The only possible explanation for the majority's reasoning seems to be that it is swayed by PERC's argument that the exception of the listed entities from its jurisdiction would leave those entities without a controlling administrative agency. This court is not the proper forum for those concerns. We should not engage in judicial legislation. Only the Legislature can modify the Act to bring public utility districts under PERC's jurisdiction, if and when it determines that public policy so mandates. When RCW 54.04.170 and .180 were passed in 1963, the Legislature did not *128 provide for any administrative agency to enforce or administer the newly created rights. Since 1963, public utility district employees have resorted to our courts to challenge unfair labor practices, and courts have determined their rights according to the law as it applies to private employees. See, e.g., Local 77, IBEW v. PUD 1, 40 Wn. App. 61, 63, 696 P.2d 1264 (1985). There is no indication in the record that this system has required public utility district employees to abandon their rights under RCW


The majority opinion usurps the autonomy of the public utility districts by granting supervisory control over their employees to a state agency,[18] whose members are appointed by the Governor, which eventually may mean control by their competitors. This disastrous result should not be allowed through judicial legislation.

I dissent.

PEARSON, C.J., and DOLLIVER and GOODLOE, JJ., concur with DORE, J.

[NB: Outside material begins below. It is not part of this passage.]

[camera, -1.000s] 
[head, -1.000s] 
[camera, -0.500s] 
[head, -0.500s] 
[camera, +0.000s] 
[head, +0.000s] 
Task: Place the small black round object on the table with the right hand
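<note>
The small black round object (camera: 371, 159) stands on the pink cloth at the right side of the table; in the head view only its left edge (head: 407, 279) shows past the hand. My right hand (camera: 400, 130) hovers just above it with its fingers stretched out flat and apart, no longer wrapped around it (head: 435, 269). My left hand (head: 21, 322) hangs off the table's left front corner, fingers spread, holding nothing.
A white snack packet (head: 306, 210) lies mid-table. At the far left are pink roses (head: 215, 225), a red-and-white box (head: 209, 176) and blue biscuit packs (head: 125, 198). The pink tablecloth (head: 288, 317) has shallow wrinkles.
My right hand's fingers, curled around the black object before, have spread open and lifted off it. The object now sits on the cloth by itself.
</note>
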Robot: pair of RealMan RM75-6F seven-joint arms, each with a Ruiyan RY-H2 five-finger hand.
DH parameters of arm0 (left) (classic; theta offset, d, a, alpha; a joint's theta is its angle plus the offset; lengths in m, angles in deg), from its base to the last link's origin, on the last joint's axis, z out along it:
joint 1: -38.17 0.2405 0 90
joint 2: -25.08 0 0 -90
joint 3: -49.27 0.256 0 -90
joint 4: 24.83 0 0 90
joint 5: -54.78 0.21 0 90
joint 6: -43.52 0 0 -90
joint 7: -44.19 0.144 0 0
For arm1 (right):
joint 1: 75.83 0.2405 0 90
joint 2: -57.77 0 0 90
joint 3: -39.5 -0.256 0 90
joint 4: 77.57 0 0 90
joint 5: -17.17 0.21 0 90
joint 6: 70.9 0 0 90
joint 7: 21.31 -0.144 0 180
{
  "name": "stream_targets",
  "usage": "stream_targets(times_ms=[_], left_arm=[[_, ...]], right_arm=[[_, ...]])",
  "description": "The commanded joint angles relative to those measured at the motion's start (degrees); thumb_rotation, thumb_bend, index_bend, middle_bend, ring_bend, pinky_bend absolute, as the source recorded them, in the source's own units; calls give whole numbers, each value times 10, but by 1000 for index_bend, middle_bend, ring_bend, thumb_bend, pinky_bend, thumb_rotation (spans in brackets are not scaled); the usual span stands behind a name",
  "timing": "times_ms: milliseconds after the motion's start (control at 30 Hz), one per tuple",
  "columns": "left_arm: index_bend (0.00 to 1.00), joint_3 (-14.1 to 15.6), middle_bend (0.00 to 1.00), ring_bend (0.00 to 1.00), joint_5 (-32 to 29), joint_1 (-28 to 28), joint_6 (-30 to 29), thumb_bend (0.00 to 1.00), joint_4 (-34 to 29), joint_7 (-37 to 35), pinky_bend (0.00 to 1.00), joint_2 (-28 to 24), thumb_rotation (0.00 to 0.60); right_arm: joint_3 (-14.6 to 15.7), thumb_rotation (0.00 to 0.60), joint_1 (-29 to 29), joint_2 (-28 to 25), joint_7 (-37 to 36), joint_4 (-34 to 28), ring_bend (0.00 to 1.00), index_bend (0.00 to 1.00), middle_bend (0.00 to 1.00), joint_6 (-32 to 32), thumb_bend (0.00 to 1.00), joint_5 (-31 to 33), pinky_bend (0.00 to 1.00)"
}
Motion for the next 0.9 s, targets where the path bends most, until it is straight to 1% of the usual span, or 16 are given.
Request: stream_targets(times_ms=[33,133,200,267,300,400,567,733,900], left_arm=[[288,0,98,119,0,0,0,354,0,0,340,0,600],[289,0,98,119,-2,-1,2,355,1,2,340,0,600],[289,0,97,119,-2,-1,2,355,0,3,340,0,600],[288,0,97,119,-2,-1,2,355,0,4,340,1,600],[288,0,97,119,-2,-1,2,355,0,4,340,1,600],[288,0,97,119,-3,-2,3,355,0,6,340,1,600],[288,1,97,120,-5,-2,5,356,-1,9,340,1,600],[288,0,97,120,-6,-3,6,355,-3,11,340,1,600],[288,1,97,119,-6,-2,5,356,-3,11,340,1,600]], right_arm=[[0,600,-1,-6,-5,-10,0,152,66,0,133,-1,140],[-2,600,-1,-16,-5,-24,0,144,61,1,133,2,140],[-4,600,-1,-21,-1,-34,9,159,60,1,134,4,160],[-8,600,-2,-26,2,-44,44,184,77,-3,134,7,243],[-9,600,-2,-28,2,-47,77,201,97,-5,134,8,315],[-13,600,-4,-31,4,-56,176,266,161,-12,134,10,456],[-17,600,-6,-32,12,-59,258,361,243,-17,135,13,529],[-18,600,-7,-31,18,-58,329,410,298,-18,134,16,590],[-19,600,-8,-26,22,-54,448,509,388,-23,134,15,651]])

Reconsideration denied June 16, 1988.


[1] RAP 4.2.

[2] RCW 41.56; see RCW 41.56.900.

[3] Laws of 1967, 1st Ex. Sess., ch. 108.

[4] RCW 41.56.010.

[5] 29 U.S.C. §§ 151-169 (1976).

[6] Laws of 1949, ch. 148, § 3, p. 373.

[7] Laws of 1963, ch. 28, §§ 1, 2.

[8] Laws of 1965, ch. 143, §§ 1-9.

[9] Laws of 1967, ch. 101, §§ 1-6.

[10] House Journal, 40th Legislature, 1st Ex. Sess. (1967), at 1492.

[11] Laws of 1967, 1st Ex. Sess., ch. 108, § 2, p. 1885.

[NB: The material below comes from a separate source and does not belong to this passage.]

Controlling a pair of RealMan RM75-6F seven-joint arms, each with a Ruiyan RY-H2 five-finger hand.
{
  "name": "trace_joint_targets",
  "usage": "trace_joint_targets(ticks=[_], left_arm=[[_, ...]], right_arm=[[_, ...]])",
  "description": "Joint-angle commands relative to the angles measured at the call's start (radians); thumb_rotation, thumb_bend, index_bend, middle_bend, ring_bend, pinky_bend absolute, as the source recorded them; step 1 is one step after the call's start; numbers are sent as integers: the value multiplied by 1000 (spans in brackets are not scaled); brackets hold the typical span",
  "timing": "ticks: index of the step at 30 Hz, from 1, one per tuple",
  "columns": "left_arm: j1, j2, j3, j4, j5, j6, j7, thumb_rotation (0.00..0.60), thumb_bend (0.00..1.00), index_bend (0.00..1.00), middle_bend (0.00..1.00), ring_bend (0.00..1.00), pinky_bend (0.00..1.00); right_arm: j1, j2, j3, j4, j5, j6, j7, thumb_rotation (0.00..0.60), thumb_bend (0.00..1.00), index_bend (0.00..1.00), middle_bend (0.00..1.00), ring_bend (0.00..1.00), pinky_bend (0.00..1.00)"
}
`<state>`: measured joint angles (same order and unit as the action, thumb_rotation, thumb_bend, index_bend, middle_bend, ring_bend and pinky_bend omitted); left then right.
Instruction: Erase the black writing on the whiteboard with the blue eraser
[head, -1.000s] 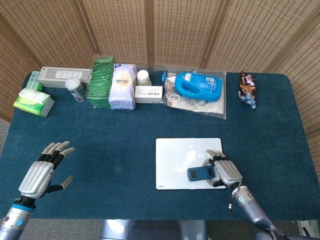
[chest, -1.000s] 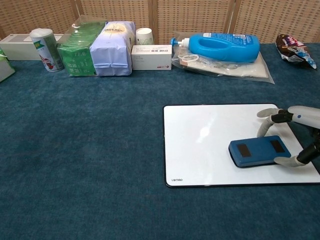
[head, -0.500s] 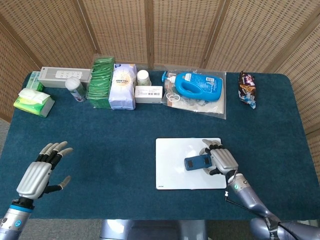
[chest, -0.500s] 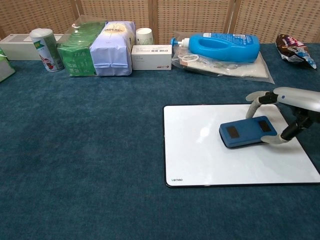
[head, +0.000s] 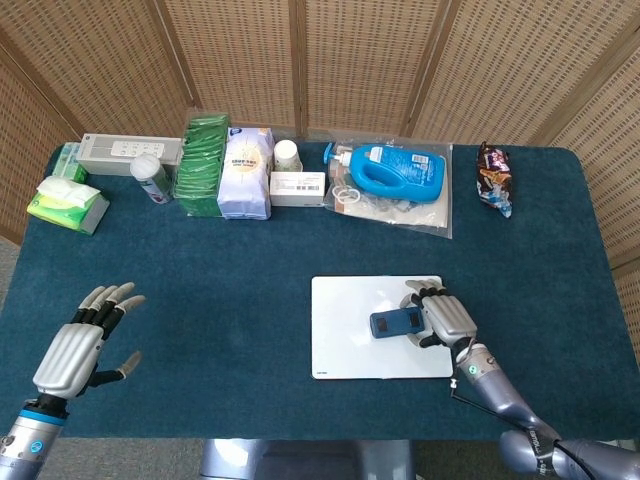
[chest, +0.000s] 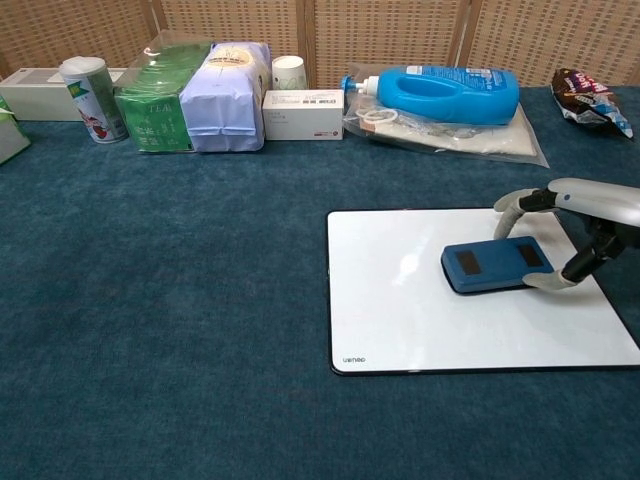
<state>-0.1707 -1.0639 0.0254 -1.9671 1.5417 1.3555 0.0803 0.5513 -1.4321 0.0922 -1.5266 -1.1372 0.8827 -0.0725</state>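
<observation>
Nearest the robot, at the table's front left corner, the left hand hovers palm down above the blue table with its fingers spread apart and nothing in them; the chest view does not show it. Toward the front right lies the whiteboard, flat on the cloth, its visible surface white with no black writing to be seen. On its right half rests the blue eraser, lying flat and held by the right hand, whose fingers close around the eraser's right end. Along the far edge stand, left to right, a tissue pack, a white box, a can, a green packet, a white bag, a blue bottle and a snack packet.
</observation>
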Motion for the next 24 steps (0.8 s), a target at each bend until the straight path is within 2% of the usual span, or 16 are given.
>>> trace_joint_targets(ticks=[1,7,9,15,19,24], left_arm=[[-1,-1,0,0,0,-2,0,600,383,150,73,0,0],[-3,-2,-1,2,2,-3,-3,600,383,150,73,0,0],[-5,-1,-2,4,3,-5,-6,600,384,150,73,0,0],[-6,-4,-1,10,6,-8,-14,600,383,150,73,0,0],[-6,-5,0,12,8,-8,-18,600,383,150,73,0,0],[1,-2,3,12,9,3,-20,600,383,150,73,0,0]], right_arm=[[-8,2,-8,-5,1,3,2,600,307,660,118,0,0],[-34,18,-35,-47,-1,24,-14,600,306,659,118,0,0],[-55,45,-59,-108,-10,49,-40,600,306,659,118,0,0],[-73,94,-68,-215,-15,96,-94,600,304,658,118,0,0],[-66,114,-45,-236,-17,116,-113,600,304,656,117,0,0],[-38,118,-5,-203,-8,94,-92,600,303,649,114,0,0]])
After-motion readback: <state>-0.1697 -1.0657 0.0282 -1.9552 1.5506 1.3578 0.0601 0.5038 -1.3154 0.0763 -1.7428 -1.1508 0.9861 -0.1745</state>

[12] Roza Irrig. Dist. v. State, 80 Wn.2d 633, 635, 497 P.2d 166 (1972). Accord, King Cy. v. Seattle, 70 Wn.2d 988, 991, 425 P.2d 887 (1967), citing other cases.

[13] Roza, at 639. Accord, International Ass'n of Firefighters, Local 469 v. Yakima, 91 Wn.2d 101, 109, 587 P.2d 165 (1978); Nucleonics Alliance, Local 1-369 v. WPPSS, 101 Wn.2d 24, 29, 677 P.2d 108 (1984).

[14] Nucleonics, at 29.

[15] Roza, at 637-38, citing 2 J. Sutherland, Statutory Construction § 4704 (3d ed. 1943). Accord, State v. Lee, 62 Wn.2d 228, 233, 382 P.2d 491 (1963).

[16] RCW 41.56.010 (part).

[17] See Port of Edmonds v. Public Empl. Relations Comm'n, 103 Wn.2d 331, 334, 692 P.2d 814 (1985); Nucleonics, at 29-31; Roza, at 640.

[18] RCW 41.58.010 states that "[t]he commission shall consist of three members who shall be citizens appointed by the governor by and with the advice and consent of the senate."